Yeah I figured it was something like that.
I've not done something like that before but can't be too bad. It looks like I need a Jtag adapter, all the hardware bits I can probably figure ot, but I have done some searching and am not sure how to compile U Boot for this specific machine? do i need someone to pull down a working version for this machine or is it simpler than that?
I found this as an example but will need to do some more reading.
In my case, sometimes my 5GHz radio goes crazy and I have to either restart it or reboot the device. I guess that's because I use 160MHz channels, but IDK. I'll try 80 and see how it goes.
It looks like the bootloader can no longer be read from the flash. Could be a bit-flip on the NAND, after all that Fidelix FM35Q1GA is a rather low-end cheap flash chip, so that happening to some of the devices after some (longer) time of use is not too surprising.
If you have the option to do so, try connecting the JTAG pads and re-flash the bootloader by booting U-Boot into RAM using OpenOCD.
Before that you could dump what is in the flash right now (incl. OOB data) and we should find out what has happened (or at least what the damage looks like).
I was thinking of trying to repair mine this weekend finally, will have a little free time. Am going to fire up the raspberry pi and try that method for now.
As far as dumping what is in the flash right now, is that something I can do as part of re-flashing through the jtag pads? If so I can try to do that as well and see what I can get
I haven't had any hardware issues—at least not any visible signs of one that I'm aware of. But something interesting did happen to my unit once: when I rebooted it over LuCi, it seemingly powered off. No LED or any indications of any kind. I always did wonder if Linux on embedded devices like these could be powered off, and turns out it can, though not by intention. I powered it back on by flicking the device's power switch to off and on again. Nothing seems wrong with it since that little episode.
This happens because the default min clock speed is too low and the device fails to boot up. You need to set a min speed of 600MHz in the /etc/rc.local file.

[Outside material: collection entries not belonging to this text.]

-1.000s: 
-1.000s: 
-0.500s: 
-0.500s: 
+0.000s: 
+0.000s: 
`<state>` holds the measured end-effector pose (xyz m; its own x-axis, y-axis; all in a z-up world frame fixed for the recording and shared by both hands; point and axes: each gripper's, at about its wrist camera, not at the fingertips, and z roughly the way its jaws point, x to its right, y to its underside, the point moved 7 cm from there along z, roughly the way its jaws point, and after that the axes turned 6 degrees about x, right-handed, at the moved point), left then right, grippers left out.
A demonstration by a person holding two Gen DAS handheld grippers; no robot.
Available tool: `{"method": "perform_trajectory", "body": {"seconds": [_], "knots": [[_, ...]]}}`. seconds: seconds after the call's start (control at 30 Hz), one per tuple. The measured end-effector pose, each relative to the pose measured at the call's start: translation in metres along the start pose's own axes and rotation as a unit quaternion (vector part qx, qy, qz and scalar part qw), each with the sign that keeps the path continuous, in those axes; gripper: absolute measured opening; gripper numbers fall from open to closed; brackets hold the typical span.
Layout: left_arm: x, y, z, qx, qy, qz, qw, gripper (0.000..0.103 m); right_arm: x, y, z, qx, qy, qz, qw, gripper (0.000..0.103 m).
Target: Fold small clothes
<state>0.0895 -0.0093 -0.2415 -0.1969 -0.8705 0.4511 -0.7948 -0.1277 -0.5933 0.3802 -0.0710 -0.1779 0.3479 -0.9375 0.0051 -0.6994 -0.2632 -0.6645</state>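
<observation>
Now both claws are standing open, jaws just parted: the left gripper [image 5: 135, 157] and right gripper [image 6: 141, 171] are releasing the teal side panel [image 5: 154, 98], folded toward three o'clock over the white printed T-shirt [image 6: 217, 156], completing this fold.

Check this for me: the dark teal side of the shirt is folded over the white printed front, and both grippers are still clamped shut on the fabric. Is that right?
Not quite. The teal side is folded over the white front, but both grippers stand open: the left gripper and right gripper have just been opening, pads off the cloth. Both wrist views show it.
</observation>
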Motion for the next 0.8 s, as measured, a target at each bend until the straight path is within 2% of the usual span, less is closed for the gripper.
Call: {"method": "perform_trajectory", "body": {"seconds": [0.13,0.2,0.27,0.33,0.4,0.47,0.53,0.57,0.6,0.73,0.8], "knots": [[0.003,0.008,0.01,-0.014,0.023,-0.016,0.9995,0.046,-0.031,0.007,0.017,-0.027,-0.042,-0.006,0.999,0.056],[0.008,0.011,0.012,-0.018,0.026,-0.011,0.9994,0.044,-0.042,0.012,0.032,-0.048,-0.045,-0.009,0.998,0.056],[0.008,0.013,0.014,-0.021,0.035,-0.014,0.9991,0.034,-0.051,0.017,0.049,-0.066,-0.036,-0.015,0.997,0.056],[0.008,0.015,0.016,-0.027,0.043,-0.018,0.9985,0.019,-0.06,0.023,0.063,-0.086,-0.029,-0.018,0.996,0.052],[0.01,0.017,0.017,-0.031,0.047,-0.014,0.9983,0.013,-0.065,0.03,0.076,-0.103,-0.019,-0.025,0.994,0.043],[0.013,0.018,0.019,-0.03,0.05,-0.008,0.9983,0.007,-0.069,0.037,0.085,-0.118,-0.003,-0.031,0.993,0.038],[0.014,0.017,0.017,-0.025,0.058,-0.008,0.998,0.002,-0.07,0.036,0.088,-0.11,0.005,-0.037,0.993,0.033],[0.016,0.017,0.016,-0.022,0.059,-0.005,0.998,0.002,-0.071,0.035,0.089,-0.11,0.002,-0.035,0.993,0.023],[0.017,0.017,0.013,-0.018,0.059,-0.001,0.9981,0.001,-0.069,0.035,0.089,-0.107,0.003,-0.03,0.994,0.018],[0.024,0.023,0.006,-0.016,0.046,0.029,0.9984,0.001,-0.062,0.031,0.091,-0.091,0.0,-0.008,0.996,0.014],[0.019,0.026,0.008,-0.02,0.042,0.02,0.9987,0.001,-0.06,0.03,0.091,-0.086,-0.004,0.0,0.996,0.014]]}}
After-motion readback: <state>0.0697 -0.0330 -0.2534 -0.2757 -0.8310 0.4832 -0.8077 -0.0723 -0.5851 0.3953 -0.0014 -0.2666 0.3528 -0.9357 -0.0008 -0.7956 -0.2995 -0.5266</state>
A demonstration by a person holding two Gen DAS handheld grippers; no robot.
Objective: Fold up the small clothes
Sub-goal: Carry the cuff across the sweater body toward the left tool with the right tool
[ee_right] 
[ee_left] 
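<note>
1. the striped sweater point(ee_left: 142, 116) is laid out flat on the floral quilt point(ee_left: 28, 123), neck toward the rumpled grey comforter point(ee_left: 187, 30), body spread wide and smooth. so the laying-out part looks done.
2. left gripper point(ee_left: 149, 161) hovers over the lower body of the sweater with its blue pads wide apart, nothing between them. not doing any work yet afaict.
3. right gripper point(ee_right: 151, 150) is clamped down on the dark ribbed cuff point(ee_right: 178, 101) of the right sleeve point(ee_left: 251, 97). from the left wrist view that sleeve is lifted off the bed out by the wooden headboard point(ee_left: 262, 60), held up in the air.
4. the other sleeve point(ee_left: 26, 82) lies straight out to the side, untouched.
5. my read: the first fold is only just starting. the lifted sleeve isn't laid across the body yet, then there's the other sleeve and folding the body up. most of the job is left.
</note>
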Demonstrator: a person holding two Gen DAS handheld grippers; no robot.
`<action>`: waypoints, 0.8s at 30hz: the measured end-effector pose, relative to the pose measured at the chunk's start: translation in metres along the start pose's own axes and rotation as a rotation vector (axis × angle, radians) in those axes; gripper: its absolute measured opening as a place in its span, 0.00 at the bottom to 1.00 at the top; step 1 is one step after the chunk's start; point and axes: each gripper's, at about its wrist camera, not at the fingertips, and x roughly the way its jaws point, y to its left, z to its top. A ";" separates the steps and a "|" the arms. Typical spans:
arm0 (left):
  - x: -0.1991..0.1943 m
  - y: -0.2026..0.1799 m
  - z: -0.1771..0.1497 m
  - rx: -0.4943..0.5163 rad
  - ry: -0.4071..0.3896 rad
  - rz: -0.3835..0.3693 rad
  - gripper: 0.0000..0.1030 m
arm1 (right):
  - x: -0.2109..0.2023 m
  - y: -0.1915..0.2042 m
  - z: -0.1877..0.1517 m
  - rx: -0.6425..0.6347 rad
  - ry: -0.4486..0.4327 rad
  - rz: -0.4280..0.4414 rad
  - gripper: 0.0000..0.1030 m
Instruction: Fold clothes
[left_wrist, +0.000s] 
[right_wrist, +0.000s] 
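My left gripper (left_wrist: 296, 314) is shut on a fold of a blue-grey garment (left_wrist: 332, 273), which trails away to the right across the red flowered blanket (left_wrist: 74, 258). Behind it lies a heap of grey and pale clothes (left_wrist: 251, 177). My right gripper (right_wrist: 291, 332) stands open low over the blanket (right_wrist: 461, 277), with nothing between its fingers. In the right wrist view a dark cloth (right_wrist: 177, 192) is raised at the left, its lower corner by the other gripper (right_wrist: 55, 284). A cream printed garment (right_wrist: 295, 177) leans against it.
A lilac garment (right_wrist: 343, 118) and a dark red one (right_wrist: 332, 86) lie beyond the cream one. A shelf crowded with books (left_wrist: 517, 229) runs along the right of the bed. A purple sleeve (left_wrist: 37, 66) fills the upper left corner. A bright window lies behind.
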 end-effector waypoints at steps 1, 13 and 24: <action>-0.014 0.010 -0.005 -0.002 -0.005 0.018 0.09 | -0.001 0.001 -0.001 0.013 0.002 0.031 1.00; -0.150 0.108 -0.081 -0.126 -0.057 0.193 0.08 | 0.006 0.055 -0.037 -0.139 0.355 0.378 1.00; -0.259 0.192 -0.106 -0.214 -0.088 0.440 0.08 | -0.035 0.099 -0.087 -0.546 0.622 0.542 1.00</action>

Oh? How did you find out? Also, this happened only once, so does that mean it automatically tries to operate at higher clock, and only this time had to run at min clock for whatever reason?

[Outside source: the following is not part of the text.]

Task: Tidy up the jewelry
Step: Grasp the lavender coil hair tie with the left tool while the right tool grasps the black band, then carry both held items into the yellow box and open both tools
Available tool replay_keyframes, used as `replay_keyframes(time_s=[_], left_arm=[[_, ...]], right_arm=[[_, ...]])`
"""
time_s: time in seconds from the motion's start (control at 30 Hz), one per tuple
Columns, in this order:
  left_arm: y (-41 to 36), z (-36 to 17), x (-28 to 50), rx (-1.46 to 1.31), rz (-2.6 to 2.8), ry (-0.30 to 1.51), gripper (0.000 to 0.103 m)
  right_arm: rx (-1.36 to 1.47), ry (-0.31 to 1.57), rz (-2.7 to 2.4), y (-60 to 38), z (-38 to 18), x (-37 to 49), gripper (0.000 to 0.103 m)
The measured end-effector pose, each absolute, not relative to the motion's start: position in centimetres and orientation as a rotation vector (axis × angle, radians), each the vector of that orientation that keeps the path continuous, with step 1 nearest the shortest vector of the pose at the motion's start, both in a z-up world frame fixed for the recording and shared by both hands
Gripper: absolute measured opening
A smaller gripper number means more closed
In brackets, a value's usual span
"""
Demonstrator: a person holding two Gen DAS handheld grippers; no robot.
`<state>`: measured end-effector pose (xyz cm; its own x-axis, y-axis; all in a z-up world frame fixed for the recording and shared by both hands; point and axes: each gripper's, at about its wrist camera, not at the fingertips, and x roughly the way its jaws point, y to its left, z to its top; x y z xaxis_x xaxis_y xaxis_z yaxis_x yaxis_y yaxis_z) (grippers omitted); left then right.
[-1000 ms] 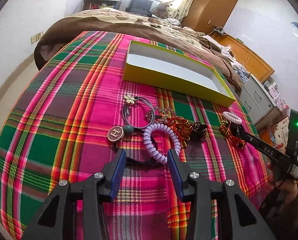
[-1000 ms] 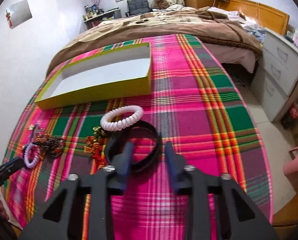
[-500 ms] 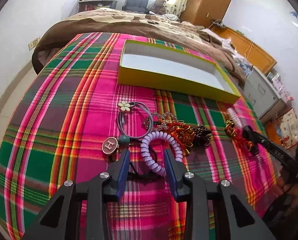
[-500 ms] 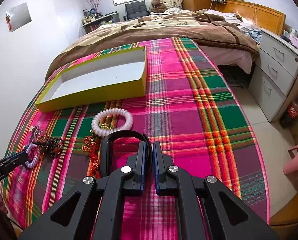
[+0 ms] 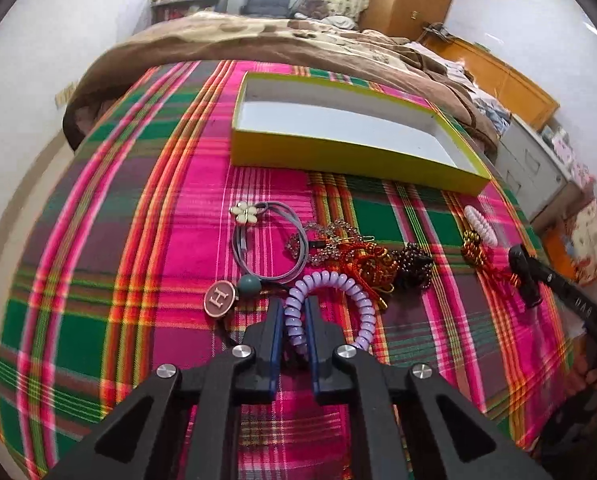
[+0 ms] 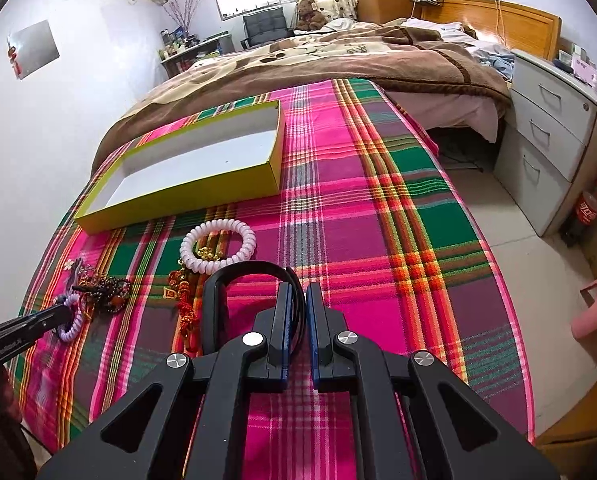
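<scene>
With the left gripper (image 5: 294,322) closing on the purple coil (image 5: 330,300) and the right gripper (image 6: 297,310) clamped on the black headband (image 6: 250,276), both near the box (image 5: 338,152), lifting could snag tangled beads (image 5: 378,260).

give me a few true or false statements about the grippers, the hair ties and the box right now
1. The left gripper has the purple spiral hair tie between its closing jaws. True.
2. The right gripper is shut on the white spiral hair tie. False: it is shut on the black headband.
3. The yellow box already holds jewelry. False: nothing lies in it.
4. The white spiral hair tie lies on the plaid blanket, outside the box. True.
</scene>
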<state>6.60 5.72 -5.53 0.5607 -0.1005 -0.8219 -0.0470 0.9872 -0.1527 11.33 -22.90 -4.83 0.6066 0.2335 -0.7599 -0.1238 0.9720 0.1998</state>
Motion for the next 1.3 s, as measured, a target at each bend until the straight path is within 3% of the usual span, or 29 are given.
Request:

This only set the min frequency the CPU runs at. It doesn't mean the CPU won't go faster. It sets how slow it can go. It's actually related on how the voltage of the SoC operates at such low speed that prevents the system to booting up properly. By setting it at 600MHz, the voltage of the SoC can be enough to boot up properly.

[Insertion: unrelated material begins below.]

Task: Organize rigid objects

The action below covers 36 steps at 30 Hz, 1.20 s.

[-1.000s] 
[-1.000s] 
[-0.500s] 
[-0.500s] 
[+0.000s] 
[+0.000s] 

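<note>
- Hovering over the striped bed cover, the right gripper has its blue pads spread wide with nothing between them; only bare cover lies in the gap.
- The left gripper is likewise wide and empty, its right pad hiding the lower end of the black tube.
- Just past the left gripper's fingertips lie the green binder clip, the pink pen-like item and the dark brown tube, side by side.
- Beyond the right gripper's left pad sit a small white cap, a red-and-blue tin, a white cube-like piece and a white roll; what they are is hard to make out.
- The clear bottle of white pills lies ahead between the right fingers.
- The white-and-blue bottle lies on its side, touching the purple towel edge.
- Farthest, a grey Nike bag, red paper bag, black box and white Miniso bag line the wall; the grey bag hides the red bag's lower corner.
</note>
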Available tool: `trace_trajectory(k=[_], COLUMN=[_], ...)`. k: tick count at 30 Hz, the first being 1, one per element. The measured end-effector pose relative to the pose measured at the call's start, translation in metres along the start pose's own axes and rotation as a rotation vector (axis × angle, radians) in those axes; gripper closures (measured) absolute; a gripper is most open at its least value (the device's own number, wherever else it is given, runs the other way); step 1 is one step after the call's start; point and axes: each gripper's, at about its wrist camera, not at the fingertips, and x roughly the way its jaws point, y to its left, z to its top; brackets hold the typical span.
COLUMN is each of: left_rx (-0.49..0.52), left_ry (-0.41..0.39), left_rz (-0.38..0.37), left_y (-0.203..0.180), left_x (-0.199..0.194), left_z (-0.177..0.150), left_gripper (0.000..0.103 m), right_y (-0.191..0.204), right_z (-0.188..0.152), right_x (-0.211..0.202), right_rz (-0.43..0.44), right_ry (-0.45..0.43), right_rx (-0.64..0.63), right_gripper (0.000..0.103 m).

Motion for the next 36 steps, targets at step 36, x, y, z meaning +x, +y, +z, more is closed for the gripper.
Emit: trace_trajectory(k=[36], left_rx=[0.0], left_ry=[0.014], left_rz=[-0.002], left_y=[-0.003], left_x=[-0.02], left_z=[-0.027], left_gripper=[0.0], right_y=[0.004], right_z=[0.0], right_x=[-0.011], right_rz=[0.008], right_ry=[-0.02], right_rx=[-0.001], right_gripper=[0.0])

I was fairly sure the scaling_min_freq issue was mentioned on the toh wiki page, however it doesn't seem to be there anymore and I can't find it in the history either. I must be misremembering. Should it be added near the governor section? The only other way to know about it is to read through all messages in this thread.
I thought about this a little more and there is another possibility apart from flipped bit(s) on the flash: The RAM being broken. And now that this cpufreq issue came up again it makes me think: what happens if the device gets stuck in trying to calibrate DDR RAM at to low voltage for many hours or days? Can that break the RAM? Maybe we should have listened to MediaTek engineers who very clearly and repeatedly stated that they recommend running MT7622 only at full speed and only ever did QA in that way?
If RAM would be broken, that should likely manifest also in other kind of failures, I would guess. It is a bit hard to imagine a failure that would specifically affect just the bootloader.
But running at full speed with "performance" might still be preferred for several reasons:
some QoS qdiscs are vulnerable to changing CPU speeds, so a stable CPU speed might help with calculating, especially with busrty traffic that causes CPU speed to vary.
Despite my intuition telling me that additional thermal cycling associating with scaling up and down with varying loads would be bad for degradation (compared with more constant, albeit higher temperature), I had understood that maintaining lower temperatures overall might help increase longevity:
Any thoughts?
@mikewagnercmp and @NodeNovelty in respect of your failed devices were you both using 'ondemand' and how regularly were you rebooting your devices? Any special, relevant considerations like proximity to magnets and ambient temperature? Have either of you been able to fix?